Marketing investment was always seen by those on the finance side of business as a cost – and not one that could be measured easily enough.

This appears to be changing. I’ve addressed this same theme twice in my Leader column already in 2010, both based on Marketing Week’s coverage of the efforts of a research analyst team at Deutsche Bank to understand marketing and how it can create value and drive growth. Jamie Isenwater, one of the analysts, says he is keen to help distinguish his firm as expert advisors to investors on a side of business they know little about but that will become, in his words, “increasingly important”.

Marketing Week, Deutsche Bank and the Institute of Practitioners in Advertising are working together to investigate how we can create a platform for some serious debate between marketers and those that evaluate companies, advise investors and deliver M&A but know little of brand value, customer strategy or communications.

A boost to morale then, that the Credit Suisse Group is thinking along similar lines, (page 5). The Power of Brand Investing is a new report based on extensive global research into the competitive advantages that can be had by investing in the value of your brand.

Having absorbed the report and spoken to Credit Suisse in the UK, I can tell you that, much like the 67-page note published in January by Deutsche Bank entitled The Importance of Advertising and Promotions, none of it will be new to you. It talks about themes that are more than familiar within our world: that growth is more likely to come from companies that invest in brand, customer relationship, insight-led new
product development, targeted marketing communications and so on.

“With any investor, the initial response to new things is always scepticism.
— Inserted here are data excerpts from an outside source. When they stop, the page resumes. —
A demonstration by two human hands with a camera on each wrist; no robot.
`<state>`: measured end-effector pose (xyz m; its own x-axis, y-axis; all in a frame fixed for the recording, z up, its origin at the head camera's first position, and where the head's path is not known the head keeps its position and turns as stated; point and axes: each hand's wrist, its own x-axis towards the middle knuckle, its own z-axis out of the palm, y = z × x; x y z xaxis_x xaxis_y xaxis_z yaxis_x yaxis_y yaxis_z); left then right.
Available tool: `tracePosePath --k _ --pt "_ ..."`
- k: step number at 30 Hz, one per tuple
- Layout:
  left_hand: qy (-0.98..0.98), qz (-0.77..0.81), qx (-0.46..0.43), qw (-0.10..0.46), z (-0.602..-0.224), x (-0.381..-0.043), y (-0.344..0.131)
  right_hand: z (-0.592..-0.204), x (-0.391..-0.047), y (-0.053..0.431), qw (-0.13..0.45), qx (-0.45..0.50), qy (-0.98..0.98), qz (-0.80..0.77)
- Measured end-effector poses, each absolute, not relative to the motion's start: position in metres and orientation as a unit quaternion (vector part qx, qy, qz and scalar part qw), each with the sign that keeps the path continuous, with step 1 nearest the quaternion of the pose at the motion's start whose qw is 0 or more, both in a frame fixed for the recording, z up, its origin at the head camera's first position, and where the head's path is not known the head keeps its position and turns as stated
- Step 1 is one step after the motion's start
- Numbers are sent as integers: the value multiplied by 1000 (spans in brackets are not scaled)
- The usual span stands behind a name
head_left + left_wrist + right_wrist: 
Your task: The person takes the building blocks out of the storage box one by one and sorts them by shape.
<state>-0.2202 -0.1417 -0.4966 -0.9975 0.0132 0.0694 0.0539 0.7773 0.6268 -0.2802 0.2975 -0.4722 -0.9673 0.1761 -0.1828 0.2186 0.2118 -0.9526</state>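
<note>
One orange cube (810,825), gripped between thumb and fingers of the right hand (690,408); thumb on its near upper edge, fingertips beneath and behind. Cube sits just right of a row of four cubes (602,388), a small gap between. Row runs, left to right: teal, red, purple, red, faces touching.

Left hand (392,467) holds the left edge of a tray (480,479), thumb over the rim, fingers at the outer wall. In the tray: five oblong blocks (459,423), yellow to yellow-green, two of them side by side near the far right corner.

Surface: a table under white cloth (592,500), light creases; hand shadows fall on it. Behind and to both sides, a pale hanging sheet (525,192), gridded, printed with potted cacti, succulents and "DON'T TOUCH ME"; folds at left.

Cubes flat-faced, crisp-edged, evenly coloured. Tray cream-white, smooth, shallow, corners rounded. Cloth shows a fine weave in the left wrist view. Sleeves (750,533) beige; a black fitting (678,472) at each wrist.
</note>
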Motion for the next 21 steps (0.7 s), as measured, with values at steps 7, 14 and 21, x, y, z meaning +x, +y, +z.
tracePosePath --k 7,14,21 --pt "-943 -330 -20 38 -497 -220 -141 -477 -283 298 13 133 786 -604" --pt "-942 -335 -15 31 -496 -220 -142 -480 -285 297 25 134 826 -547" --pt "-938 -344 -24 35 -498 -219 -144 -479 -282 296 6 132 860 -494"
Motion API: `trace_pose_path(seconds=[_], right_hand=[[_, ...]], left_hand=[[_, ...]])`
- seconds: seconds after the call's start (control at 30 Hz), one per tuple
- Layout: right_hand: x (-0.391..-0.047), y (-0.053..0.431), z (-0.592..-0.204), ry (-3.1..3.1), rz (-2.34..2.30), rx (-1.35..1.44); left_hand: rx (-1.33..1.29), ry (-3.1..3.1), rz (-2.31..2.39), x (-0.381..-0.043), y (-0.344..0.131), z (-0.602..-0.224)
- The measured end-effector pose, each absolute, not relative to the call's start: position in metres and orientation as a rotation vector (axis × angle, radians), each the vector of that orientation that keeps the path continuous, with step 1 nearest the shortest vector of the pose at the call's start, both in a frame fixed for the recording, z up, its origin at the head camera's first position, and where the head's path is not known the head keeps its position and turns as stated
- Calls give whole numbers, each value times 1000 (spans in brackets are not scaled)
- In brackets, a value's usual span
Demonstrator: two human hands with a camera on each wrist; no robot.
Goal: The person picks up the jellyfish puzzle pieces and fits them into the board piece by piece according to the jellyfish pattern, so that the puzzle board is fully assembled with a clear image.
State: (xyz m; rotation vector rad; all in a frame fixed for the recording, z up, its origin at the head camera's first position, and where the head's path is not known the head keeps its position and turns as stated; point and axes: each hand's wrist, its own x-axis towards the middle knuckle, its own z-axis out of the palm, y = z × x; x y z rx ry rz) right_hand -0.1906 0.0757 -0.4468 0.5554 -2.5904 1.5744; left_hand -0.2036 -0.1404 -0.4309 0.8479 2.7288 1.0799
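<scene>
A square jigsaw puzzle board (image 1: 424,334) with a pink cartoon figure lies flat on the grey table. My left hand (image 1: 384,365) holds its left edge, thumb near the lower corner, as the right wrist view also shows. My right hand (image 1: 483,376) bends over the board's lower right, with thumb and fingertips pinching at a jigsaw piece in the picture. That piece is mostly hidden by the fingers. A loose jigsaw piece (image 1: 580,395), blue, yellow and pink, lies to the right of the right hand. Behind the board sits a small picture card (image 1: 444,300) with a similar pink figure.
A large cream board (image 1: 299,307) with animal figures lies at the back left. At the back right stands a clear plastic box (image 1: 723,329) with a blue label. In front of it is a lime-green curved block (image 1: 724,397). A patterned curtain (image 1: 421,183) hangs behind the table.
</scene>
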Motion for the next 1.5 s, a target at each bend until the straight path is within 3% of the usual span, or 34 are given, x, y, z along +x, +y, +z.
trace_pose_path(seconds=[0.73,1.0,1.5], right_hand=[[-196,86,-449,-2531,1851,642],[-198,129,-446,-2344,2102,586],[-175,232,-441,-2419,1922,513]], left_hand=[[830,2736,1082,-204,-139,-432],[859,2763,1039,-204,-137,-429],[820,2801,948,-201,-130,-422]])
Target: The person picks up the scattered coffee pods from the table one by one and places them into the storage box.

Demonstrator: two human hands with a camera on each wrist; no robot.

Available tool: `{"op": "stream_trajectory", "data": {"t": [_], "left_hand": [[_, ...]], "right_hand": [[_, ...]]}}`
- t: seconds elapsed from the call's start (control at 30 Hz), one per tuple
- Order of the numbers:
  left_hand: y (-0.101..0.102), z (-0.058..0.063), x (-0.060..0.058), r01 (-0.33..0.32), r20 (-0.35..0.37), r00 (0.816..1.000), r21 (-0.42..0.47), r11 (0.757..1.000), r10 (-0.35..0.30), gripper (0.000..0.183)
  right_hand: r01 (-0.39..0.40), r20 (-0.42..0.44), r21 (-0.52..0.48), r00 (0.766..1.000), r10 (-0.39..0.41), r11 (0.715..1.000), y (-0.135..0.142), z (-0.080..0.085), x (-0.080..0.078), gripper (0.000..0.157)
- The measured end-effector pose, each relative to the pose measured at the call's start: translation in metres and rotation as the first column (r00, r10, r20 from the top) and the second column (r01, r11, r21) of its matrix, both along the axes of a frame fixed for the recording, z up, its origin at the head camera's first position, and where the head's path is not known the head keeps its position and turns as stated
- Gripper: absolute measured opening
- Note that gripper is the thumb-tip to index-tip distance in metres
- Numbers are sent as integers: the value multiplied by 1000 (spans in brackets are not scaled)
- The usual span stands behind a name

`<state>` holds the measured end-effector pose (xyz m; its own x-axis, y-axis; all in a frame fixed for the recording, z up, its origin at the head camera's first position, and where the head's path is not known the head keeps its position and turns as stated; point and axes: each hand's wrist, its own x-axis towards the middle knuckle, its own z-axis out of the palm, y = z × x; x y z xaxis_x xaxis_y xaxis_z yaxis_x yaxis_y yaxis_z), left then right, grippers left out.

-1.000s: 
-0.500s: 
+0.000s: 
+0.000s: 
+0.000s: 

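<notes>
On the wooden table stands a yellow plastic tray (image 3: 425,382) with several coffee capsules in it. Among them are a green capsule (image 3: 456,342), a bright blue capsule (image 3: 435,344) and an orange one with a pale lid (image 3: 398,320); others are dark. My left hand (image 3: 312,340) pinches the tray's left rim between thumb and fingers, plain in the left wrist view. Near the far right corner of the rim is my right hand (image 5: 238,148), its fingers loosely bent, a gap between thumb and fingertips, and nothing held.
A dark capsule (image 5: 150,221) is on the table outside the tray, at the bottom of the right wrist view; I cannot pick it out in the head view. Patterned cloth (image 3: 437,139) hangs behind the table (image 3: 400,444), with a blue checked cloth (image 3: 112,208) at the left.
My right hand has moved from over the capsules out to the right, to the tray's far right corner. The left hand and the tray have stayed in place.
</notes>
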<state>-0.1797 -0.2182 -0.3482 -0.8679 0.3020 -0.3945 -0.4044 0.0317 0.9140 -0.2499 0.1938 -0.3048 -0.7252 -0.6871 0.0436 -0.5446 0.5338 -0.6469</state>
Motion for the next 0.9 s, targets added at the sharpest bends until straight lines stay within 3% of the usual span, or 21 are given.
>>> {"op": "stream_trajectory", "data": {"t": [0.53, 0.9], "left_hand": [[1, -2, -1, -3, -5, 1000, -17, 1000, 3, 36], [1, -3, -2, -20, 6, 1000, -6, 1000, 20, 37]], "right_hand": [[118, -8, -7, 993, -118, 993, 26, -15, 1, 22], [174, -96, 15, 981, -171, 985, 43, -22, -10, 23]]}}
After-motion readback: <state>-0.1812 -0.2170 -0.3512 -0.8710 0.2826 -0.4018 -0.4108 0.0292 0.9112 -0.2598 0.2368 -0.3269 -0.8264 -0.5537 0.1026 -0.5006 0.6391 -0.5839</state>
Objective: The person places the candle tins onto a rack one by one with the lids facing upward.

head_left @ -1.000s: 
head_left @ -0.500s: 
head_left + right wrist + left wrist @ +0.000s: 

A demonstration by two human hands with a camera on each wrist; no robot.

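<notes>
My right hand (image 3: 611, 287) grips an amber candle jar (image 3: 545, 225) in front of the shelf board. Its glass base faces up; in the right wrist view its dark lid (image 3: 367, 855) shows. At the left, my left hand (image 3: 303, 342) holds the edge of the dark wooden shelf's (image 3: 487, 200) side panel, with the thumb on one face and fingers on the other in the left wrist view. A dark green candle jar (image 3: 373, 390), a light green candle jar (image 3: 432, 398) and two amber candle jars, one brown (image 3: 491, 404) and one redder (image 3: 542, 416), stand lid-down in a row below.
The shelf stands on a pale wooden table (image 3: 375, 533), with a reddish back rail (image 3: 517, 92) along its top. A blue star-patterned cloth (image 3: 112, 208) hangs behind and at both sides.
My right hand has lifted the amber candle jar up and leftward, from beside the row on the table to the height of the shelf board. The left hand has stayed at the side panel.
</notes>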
They need to try and fail to prove the theory wrong before they believe in it”

What is new, and fantastic, is that these messages are coming from the finance side. This is new thinking in the investment community.

I spoke to Deutsche’s Isenwater this week after his team published a new note. It carried fresh evidence that those stocks that did invest in their advertising and promotions (what he calls marketing) during the recession are seeing the benefits through improved volume trends, better second-half profits and 2010 forecast upgrades. In light of this, I asked, will it be easy to convince the investment community of the vital role that marketers play in their fortunes? Isenwater’s answer: “Investors have been pretty sceptical about the whole subject generally so far. With any investor, the initial response to new things is always scepticism. They need to try and fail to prove the theory wrong before they believe in it.”

That two finance giants of the calibre of Deutsche and Credit Suisse are recognising the importance of becoming expert in the value of marketing strategy can only be a good thing.